● **WORK INSTRUCTION**: Your task is to copy each line of the material that holds the word "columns".

● **RECORDED DATA**:
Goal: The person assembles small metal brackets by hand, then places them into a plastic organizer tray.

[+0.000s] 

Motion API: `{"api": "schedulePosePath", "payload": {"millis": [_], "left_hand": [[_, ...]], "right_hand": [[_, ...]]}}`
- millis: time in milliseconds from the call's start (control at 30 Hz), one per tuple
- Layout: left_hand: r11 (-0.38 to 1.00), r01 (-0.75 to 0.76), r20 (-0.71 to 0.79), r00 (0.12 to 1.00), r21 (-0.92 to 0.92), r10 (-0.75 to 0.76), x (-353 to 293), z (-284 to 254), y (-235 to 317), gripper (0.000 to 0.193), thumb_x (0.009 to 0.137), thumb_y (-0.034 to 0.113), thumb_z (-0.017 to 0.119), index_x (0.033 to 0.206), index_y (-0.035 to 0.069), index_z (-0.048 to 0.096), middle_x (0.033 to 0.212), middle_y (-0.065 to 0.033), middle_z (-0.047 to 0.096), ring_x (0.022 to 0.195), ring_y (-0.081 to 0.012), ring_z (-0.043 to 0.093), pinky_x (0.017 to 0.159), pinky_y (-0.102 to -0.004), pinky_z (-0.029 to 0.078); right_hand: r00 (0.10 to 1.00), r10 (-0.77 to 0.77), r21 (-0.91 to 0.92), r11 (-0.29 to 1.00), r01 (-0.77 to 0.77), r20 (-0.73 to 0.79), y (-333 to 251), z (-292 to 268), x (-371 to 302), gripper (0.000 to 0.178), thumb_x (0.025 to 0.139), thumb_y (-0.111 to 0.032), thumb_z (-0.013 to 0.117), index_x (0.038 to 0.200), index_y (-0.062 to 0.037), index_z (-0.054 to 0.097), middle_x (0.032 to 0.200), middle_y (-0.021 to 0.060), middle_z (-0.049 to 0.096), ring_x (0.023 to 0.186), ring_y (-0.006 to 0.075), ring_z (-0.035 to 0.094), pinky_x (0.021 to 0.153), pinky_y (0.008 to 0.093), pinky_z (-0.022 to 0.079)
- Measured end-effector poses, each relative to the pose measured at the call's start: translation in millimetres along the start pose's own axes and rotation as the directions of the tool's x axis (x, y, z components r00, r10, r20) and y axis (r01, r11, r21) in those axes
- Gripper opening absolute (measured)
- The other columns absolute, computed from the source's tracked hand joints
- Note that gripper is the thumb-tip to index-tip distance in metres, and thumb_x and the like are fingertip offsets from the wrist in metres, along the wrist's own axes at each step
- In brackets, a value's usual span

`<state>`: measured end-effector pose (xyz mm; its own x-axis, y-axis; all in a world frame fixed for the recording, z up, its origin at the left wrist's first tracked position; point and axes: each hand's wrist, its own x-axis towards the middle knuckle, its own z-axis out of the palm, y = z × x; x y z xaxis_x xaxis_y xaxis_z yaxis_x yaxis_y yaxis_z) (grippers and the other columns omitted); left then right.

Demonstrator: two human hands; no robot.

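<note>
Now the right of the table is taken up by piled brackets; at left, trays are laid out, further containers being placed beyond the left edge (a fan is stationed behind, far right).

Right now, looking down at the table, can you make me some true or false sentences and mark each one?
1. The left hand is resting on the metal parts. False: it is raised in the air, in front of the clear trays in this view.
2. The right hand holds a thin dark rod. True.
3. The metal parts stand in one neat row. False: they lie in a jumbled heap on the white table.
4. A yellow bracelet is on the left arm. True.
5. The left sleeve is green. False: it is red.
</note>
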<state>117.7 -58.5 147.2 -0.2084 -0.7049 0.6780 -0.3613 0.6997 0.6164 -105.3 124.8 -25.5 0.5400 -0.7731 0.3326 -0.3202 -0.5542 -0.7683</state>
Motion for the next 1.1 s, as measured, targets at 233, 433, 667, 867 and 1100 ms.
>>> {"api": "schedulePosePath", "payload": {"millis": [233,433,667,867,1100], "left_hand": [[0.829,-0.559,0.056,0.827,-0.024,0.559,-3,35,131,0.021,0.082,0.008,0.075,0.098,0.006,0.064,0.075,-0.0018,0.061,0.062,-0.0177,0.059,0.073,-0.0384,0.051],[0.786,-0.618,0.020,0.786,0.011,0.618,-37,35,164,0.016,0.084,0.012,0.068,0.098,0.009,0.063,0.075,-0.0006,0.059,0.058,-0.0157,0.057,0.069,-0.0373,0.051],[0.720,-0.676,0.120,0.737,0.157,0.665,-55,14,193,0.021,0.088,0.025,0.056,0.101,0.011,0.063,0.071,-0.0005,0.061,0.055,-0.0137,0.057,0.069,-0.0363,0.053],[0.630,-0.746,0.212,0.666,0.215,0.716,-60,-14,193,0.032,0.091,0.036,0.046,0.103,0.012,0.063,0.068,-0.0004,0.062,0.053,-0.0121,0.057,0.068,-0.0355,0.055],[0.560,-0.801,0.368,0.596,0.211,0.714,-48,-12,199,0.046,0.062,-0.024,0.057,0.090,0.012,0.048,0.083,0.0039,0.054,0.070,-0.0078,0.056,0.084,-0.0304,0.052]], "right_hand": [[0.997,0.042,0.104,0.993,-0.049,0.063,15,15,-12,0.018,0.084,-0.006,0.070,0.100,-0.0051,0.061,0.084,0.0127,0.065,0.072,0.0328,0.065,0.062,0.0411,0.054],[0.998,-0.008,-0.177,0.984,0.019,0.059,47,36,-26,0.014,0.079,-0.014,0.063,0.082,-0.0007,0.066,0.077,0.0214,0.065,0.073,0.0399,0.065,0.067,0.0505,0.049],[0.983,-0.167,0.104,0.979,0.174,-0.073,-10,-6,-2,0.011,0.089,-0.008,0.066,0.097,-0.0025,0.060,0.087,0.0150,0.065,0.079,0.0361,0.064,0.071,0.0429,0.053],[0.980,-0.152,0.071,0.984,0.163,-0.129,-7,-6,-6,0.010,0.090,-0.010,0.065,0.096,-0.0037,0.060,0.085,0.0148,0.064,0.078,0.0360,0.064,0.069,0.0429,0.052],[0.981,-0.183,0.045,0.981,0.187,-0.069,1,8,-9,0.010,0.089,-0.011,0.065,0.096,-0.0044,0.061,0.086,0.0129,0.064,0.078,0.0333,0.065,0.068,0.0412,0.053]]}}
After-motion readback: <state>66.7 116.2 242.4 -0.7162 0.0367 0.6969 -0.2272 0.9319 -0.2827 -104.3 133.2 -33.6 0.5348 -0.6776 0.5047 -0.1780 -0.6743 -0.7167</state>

● **COMPLETED EXERCISE**:
- The other columns absolute, computed from the source's tracked hand joints
`<state>`: measured end-effector pose (xyz mm; its own x-axis, y-axis; all in a world frame fixed for the recording, z up, its origin at the left wrist's first tracked position; point and axes: each hand's wrist, its own x-axis towards the middle knuckle, its own z-axis out of the palm, y = z × x; x y z xaxis_x xaxis_y xaxis_z yaxis_x yaxis_y yaxis_z) (grippers and the other columns omitted); left then right.

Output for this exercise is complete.